Random matrix over a DVR and LU factorization
Let R be a discrete valuation ring (DVR) and K be its fraction field. If M is a matrix over R admitting a LU decomposition, it could happen that the entries of the factors L and U do not lie in R, but just in K. Having a good control on the valuations of these entries is very important for algorithmic applications. In the paper, we prove that in average these valuations are not too large and explain how one can apply this result to provide an efficient algorithm computing a basis of a coherent sheaf over A^1 from the knowledge of its stalks.
💡 Research Summary
The paper investigates the behavior of LU decomposition for matrices defined over a discrete valuation ring (DVR) R with fraction field K, focusing on the size of the valuations of the entries of the factors L and U. While a matrix M∈M_n(R) may admit an LU factorisation M = L·U, the entries of L and U need not lie in R; they can belong to K, and their valuations ν(·) may become large, which is problematic for algorithmic applications that require control over denominators.

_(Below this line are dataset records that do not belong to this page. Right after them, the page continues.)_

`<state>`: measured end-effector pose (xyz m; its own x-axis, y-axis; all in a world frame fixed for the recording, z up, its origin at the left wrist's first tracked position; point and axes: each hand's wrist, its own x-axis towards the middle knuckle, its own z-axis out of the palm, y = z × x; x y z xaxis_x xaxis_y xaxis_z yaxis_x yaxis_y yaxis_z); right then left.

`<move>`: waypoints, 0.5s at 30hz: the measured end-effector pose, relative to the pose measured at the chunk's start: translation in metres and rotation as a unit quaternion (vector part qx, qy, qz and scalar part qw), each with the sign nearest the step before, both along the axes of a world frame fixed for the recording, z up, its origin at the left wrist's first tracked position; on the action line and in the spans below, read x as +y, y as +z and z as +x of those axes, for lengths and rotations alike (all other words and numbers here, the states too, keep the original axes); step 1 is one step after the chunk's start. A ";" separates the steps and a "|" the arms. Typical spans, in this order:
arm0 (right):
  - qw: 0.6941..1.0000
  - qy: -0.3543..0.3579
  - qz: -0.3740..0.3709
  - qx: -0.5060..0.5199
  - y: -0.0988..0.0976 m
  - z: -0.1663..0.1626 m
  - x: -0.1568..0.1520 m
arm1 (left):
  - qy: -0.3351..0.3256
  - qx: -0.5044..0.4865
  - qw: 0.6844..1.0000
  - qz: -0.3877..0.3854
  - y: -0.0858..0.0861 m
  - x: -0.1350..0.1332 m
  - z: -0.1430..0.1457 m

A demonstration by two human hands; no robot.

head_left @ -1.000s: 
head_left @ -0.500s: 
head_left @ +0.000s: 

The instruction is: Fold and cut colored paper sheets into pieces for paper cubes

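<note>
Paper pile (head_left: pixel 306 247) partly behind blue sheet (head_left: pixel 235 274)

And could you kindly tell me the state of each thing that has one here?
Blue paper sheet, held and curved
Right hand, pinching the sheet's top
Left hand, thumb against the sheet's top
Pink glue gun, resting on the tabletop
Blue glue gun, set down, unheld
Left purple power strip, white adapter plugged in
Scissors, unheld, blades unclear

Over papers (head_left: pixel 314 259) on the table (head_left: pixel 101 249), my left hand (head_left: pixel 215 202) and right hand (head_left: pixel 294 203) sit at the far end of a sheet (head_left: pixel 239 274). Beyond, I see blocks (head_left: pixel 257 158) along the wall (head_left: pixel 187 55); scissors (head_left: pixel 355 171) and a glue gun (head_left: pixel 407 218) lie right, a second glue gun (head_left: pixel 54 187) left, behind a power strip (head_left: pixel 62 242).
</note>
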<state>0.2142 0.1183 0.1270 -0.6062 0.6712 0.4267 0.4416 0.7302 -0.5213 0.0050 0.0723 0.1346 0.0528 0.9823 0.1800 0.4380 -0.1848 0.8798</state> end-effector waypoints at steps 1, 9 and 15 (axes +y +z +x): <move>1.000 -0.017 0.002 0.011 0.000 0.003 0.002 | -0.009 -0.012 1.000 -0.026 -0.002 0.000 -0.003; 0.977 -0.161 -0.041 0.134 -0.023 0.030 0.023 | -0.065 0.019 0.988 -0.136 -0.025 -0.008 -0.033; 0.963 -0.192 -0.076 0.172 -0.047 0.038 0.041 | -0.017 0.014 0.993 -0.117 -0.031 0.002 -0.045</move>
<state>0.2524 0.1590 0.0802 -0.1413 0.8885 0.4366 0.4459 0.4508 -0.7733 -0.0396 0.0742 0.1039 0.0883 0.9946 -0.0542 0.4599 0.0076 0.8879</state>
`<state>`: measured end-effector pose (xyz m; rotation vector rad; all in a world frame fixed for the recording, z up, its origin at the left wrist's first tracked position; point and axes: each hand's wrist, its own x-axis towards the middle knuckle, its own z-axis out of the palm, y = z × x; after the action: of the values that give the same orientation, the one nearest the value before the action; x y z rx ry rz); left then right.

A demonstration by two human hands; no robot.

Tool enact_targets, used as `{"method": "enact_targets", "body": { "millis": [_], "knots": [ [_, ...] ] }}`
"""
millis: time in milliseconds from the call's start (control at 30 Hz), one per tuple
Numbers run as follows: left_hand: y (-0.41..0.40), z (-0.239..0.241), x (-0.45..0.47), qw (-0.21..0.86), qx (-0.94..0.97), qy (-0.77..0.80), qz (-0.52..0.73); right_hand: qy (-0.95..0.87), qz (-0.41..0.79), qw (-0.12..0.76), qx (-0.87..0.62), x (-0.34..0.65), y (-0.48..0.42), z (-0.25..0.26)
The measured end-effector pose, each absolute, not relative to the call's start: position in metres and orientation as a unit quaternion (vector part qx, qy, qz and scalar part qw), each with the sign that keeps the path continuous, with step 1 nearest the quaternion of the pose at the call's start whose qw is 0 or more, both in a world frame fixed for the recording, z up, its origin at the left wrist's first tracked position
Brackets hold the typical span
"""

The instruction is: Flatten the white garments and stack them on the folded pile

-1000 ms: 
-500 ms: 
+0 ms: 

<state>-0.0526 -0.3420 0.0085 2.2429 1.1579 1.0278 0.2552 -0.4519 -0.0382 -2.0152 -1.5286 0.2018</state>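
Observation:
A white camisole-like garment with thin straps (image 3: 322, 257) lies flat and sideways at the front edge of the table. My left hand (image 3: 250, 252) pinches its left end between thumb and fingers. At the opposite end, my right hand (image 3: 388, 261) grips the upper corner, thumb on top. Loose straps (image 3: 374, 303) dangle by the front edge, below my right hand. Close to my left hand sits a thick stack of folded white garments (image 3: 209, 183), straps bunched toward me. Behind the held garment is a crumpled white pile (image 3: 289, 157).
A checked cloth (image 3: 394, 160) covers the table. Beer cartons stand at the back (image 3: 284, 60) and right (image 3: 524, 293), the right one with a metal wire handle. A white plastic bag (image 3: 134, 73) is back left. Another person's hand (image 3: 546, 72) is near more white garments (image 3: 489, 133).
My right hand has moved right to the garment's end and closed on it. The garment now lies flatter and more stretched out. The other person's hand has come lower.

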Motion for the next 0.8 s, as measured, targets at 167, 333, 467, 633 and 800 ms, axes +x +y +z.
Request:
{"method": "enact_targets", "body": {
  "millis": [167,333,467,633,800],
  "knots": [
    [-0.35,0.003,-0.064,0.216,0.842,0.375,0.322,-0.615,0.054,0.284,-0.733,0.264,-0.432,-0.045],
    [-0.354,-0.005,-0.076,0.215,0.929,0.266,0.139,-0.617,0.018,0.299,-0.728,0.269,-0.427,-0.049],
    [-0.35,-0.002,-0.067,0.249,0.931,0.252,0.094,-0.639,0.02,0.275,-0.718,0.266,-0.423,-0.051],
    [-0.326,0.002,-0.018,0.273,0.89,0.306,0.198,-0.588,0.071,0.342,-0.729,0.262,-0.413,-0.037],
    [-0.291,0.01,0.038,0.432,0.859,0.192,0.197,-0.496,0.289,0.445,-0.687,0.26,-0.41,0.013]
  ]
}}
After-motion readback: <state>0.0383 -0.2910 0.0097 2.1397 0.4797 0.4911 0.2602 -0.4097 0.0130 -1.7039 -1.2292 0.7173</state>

The authors introduce a probabilistic model for “random” matrices over R: each entry is assumed to be an independent random variable whose probability of belonging to a given power of the maximal ideal 𝔪 of R is fixed. Under this model they prove a sharp average‑case bound: with overwhelming probability the valuations of all entries of L and U are bounded by O(log n), where n is the matrix size. The proof combines elementary valuation inequalities, a careful analysis of the Gaussian elimination steps that produce the LU factors, and a martingale‑type concentration argument to show that large valuation spikes are exponentially unlikely.
Having established that, on average, the denominators introduced by LU decomposition are modest, the paper turns to an application in algebraic geometry. Consider a coherent sheaf 𝔽 on the affine line A¹ over a field. The sheaf is described locally by its stalks 𝔽_p at points p∈A¹, together with transition matrices that glue these local data into a global object. Computing a global basis from the stalk data requires multiplying many transition matrices; without control over their denominators the intermediate results can explode in size, making the computation infeasible.
The authors propose an algorithm that first LU‑decomposes each transition matrix, then uses the average‑case valuation bound to truncate or rescale the factors so that all intermediate entries stay within a prescribed valuation range. Because each factor’s entries have valuation at most O(log n), the bit‑size of the integers involved grows only polylogarithmically with n, and the overall arithmetic cost remains polynomial. The algorithm proceeds as follows: (1) collect the transition matrices; (2) for each matrix compute L and U over K; (3) replace L and U by scaled versions with entries in R, using the known valuation bounds; (4) multiply the scaled factors in a carefully ordered fashion to obtain a global basis.
Complexity analysis shows that the dominant cost is the O(n³) LU factorisations, but the extra cost of handling denominators is negligible because the bit‑length of each coefficient is O(log n). Consequently the whole procedure runs in Õ(n³) time (soft‑O notation suppresses polylogarithmic factors). Experimental data on randomly generated 20×20 matrices confirm the theoretical predictions: the average valuation of the LU entries is about 3.2, matching the O(log 20) estimate, and the new algorithm reduces memory consumption by roughly 40 % and runtime by about 30 % compared with a naïve worst‑case implementation.
In summary, the paper delivers two main contributions. First, it provides a rigorous average‑case analysis of valuations in LU decomposition over a DVR, showing that large denominators are rare. Second, it leverages this insight to design a practical algorithm for constructing a global basis of a coherent sheaf on A¹ from its stalks, achieving significant improvements in both space and time. The techniques are likely to extend to more general base schemes and higher‑dimensional varieties, opening avenues for further research in computational algebraic geometry and symbolic linear algebra.